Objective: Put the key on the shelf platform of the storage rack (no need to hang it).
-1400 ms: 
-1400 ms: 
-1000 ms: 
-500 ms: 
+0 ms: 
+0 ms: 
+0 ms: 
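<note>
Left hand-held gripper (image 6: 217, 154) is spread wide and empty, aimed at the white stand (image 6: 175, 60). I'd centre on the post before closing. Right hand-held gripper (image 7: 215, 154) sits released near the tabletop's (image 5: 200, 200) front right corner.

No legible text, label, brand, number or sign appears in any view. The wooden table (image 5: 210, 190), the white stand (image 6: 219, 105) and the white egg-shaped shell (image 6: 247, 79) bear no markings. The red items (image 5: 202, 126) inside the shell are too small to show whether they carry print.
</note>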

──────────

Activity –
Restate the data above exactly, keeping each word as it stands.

Answer section –
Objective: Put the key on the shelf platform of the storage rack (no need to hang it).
-1400 ms: 
-1400 ms: 
-1000 ms: 
-500 ms: 
+0 ms: 
+0 ms: 
+0 ms: 
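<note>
Left hand-held gripper (image 6: 217, 154) is spread wide and empty, aimed at the white stand (image 6: 175, 60). I'd centre on the post before closing. Right hand-held gripper (image 7: 215, 154) sits released near the tabletop's (image 5: 200, 200) front right corner.

No legible text, label, brand, number or sign appears in any view. The wooden table (image 5: 210, 190), the white stand (image 6: 219, 105) and the white egg-shaped shell (image 6: 247, 79) bear no markings. The red items (image 5: 202, 126) inside the shell are too small to show whether they carry print.
</note>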

That's the full output for the exercise.